What you are asked to do
Output, without any change, the listing below from its opening line up to and including the line with "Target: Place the".

>>>>

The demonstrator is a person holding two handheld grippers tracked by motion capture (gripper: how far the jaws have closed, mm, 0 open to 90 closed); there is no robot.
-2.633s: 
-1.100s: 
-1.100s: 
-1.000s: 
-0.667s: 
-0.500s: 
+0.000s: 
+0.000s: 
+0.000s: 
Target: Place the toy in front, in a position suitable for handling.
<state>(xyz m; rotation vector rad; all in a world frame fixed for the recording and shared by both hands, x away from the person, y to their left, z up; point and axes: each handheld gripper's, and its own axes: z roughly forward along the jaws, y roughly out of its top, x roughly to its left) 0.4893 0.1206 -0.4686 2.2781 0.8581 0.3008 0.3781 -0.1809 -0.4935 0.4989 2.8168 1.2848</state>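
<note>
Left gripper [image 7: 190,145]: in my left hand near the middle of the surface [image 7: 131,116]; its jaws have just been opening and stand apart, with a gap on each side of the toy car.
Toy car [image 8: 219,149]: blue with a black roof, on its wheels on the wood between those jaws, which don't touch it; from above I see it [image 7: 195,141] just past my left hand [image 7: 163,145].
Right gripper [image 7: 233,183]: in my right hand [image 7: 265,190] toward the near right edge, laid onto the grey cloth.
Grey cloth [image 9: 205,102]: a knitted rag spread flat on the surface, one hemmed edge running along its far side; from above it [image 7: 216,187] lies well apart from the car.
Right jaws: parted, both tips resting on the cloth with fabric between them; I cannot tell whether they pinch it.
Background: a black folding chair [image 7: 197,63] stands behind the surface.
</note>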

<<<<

Result
The demonstrator is a person holding two handheld grippers tracked by motion capture (gripper: how far the jaws have closed, mm, 0 open to 90 closed); there is no robot.
-2.633s: 
-1.100s: 
-1.100s: 
-1.000s: 
-0.667s: 
-0.500s: 
+0.000s: 
+0.000s: 
+0.000s: 
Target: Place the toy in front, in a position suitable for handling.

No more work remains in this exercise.